BUFFALO, New York, June 26, 2002 (ENS) - Researchers seeking the environmental triggers of breast cancer may need to look far back into a woman's past, suggests a novel study by geographers and epidemiologists at the University at Buffalo (UB). Where a woman lives at birth and puberty may have an impact on her risk of developing breast cancer later, the team concluded.

The researchers compared residential history data provided by women with breast cancer and a control group without cancer in western New York. Using geographic positioning technology, the researchers showed that the women who developed breast cancer were more likely to have lived closer together at birth and at their first menstruation - a concept called clustering - than women who did not develop breast cancer.

The findings indicate that there may be something in the environment close to these clusters that influences a woman's breast cancer risk, said Dr. Jo Freudenheim, professor in the department of social and preventive medicine in the UB School of Medicine and Biomedical Sciences, and senior author on the study.

exam

A woman performs a self examination looking for changes that may indicate breast cancer. (Photo courtesy Columbia University)
Only a few prior studies have examined these time periods for cancer risk, and none have focused on environmental exposures, Freudenheim said.

"Not too long ago, researchers were looking only at relatively recent environmental exposure, maybe in the last 10 years, when we were studying the relationship of environment to breast cancer risk," Freudenheim said.

"Recently we've come to understand that breast cancer risk may be influenced by events early in life. These data support that hypothesis," said Freudenheim. "The next step is to identify where these places are and see if we can identify exposures that explain the clusters."

Freudenheim is principal investigator on a three year project funded by the U.S. Department of Defense to study the possible link between breast cancer and early environmental exposure to potential carcinogens. Some of the first findings of that research were presented June 21 at the annual meeting of the Society for Epidemiological Research.

The project piggybacks on Freudenheim's ongoing case control study of breast cancer in Erie and Niagara counties in Western New York, which involves 1,170 women with breast cancer and 2,116 healthy women. Of this total, 1,073 women who were born in either of the two counties and had provided the address of their residence at birth became the focus of the current research.
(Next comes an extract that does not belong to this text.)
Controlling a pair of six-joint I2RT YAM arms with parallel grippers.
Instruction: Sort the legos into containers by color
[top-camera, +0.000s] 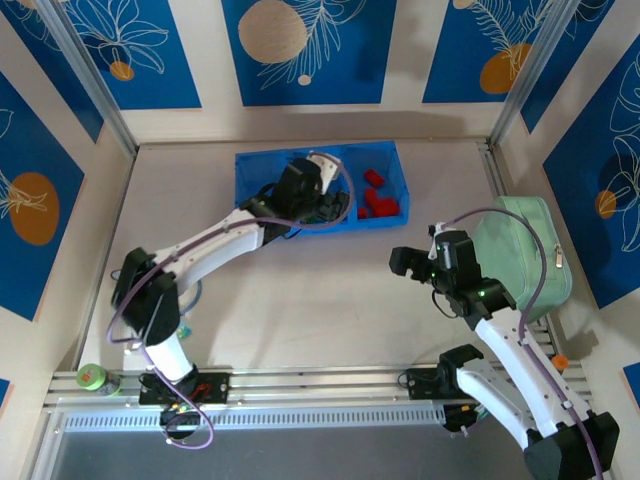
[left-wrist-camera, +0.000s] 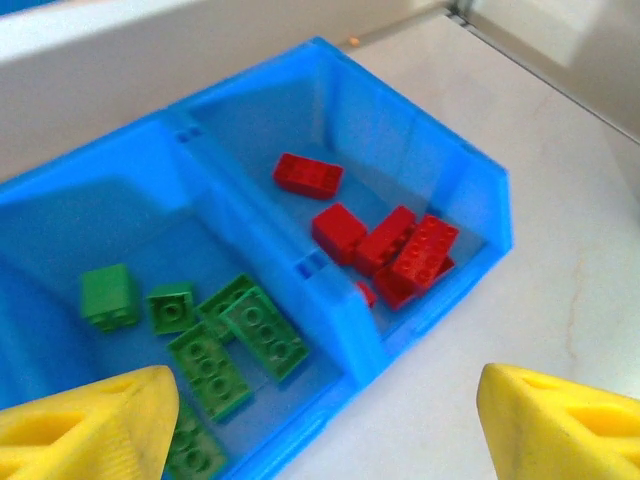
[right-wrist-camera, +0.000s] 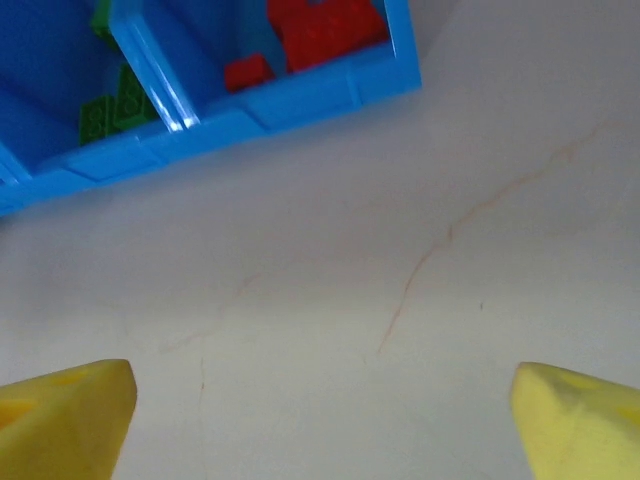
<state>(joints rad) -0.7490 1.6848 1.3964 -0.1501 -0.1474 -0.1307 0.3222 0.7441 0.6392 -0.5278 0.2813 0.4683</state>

UB geographers and epidemiologists are entering residential data into a computerized mapping program, along with the location of steel mills, chemical factories, gasoline stations, toxic waste sites and other industrial sites in existence in the two counties between 1918-80.

They then will calculate the distance between these sites and the women's homes at the time of birth and menarche - the date of their first menstruation - and compare this information for the participants with and without cancer.
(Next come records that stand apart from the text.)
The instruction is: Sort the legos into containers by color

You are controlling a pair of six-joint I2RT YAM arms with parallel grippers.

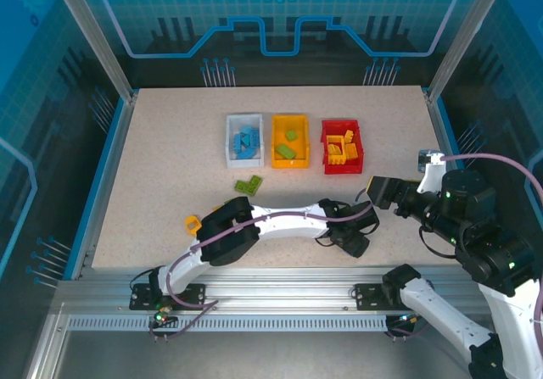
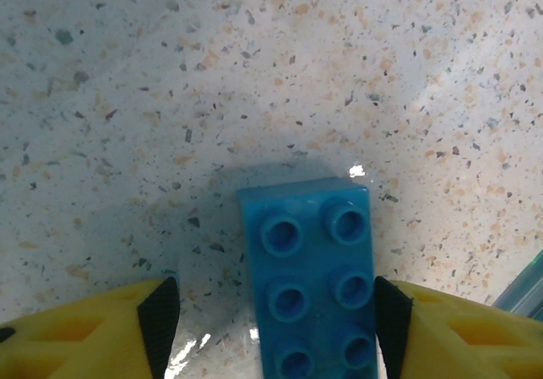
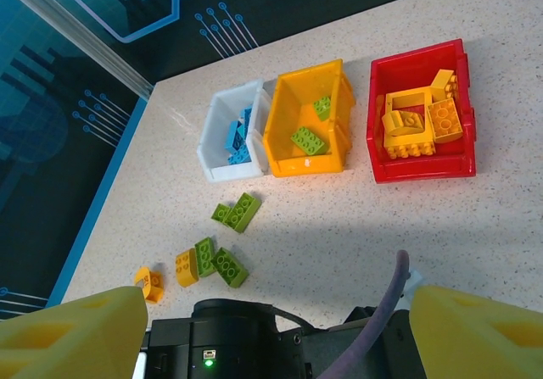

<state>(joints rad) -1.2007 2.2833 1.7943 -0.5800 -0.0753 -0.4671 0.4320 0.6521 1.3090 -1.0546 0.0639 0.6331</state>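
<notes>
Straddling a blue lego (image 2: 310, 286) that lies studs-up on the speckled tabletop (image 1: 170, 158), the left claw (image 2: 267, 315) stands released. In the left wrist view one dark pad (image 2: 388, 315) meets the brick's right side, while the other pad (image 2: 159, 324) is clear of its left side with bare surface between. From the top view this claw (image 1: 352, 235) sits low at the near right of the tabletop, its arm stretched across the near edge. The right claw (image 1: 383, 191) hangs just to the right of it and a little farther back. It is spread wide with nothing between its yellow fingers (image 3: 475, 332). Three containers stand side by side in a row toward the far middle. The white bin (image 3: 222, 163) on the left holds blue bricks. The yellow-orange bin (image 3: 305, 160) in the centre holds two green ones. The red bin (image 3: 424, 169) on the right holds yellow-orange pieces, among them an open frame piece (image 3: 407, 112). Loose legos lie nearer than the bins. A green cluster (image 3: 237, 212) sits just in front of the white bin. Closer in and to the left are two more green bricks (image 3: 221, 264) touching a yellow-orange brick (image 3: 187, 264). Another small yellow-orange piece (image 3: 150, 281) lies just left of that.
</notes>
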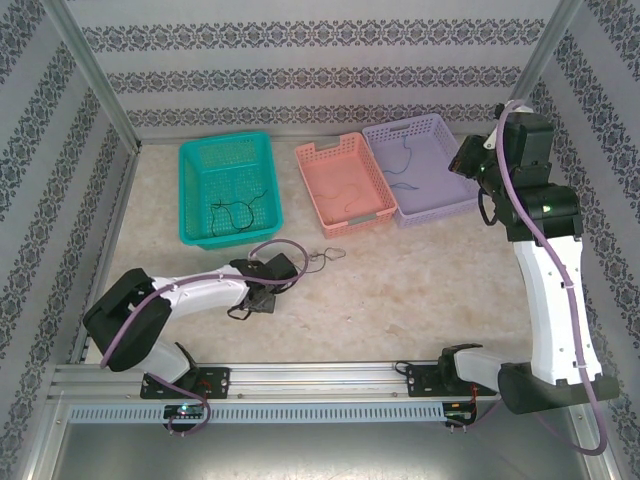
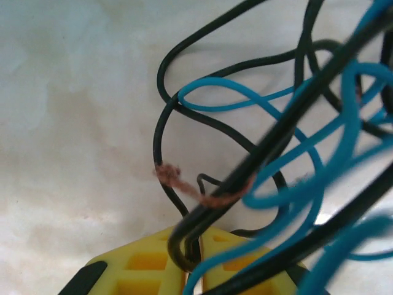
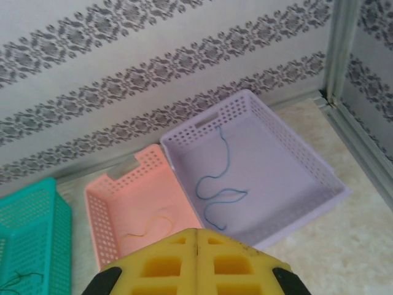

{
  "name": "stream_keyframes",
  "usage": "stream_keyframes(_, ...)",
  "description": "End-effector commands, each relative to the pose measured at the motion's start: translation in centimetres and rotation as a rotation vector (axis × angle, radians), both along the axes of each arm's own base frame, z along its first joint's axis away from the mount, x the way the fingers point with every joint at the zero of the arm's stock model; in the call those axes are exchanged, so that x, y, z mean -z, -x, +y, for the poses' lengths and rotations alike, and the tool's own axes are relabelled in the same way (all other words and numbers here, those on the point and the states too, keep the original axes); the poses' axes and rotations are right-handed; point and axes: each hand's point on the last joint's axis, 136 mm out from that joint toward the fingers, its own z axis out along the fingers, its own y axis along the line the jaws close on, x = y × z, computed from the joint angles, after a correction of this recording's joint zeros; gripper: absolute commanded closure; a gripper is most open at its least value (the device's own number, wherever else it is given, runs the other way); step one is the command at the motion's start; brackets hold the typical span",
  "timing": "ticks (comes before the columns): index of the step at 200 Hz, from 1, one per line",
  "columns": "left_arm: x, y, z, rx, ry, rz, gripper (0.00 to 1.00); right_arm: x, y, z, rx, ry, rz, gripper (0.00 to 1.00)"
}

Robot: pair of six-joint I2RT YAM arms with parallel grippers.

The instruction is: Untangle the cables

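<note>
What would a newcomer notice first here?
The knot of thin black and blue cables pinched in the left claw, mid-table, grabs the eye. Behind it, along the far wall, sit a teal perforated plastic basket, a pink perforated basket and a lavender perforated basket, each with loose cable inside.

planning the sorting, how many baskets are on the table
3: teal basket back left, pink basket back centre, purple basket just right of it. None looks hidden.

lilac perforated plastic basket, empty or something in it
Not empty: the right wrist view shows one thin blue cable lying loose in curves on the lilac perforated plastic basket's floor.
</note>
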Motion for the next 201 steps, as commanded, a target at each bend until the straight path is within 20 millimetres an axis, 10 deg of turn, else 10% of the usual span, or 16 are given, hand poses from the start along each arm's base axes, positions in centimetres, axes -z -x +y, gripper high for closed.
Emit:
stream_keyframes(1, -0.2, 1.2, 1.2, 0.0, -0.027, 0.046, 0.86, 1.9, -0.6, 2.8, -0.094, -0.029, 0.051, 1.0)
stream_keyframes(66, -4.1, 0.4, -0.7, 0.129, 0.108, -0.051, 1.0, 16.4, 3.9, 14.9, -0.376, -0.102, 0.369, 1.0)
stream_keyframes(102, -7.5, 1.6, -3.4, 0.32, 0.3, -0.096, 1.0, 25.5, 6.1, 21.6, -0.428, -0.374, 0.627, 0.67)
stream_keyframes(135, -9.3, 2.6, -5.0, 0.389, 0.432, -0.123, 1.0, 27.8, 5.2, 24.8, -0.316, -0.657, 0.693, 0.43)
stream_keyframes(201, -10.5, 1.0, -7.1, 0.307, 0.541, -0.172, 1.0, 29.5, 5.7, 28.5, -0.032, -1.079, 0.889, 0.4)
These early data revealed the greatest clustering of cancer cases at the time of menarche, said Daikwon Han, a graduate student in geography who is first author on the study. Some clustering also was evident for place of birth, he said, but there was no clustering effect for the women at the time they first gave birth

Buffalo

The biomedical research building at the University of Buffalo. (Photo courtesy UB)
"Researchers think the breast tissue may be more sensitive to environmental insults in childhood and that exposures early in life could increase the risk of breast cancer in adulthood," said Freudenheim. "After a first birth, a woman's breast cells may become more resistant to environmental insults. This project is a really good chance to learn more about the role of environmental exposures during infancy and menarche on health and disease later in life."

One out of every eight women in the United States will develop breast cancer, cancer experts say. Worldwide, 600,000 cases of breast cancer are diagnosed each year.

Breast cancer is the second leading cause of death in women.

The current research was supported by a grant from the Department of Defense Breast Cancer Research Program and from the National Institutes of Health.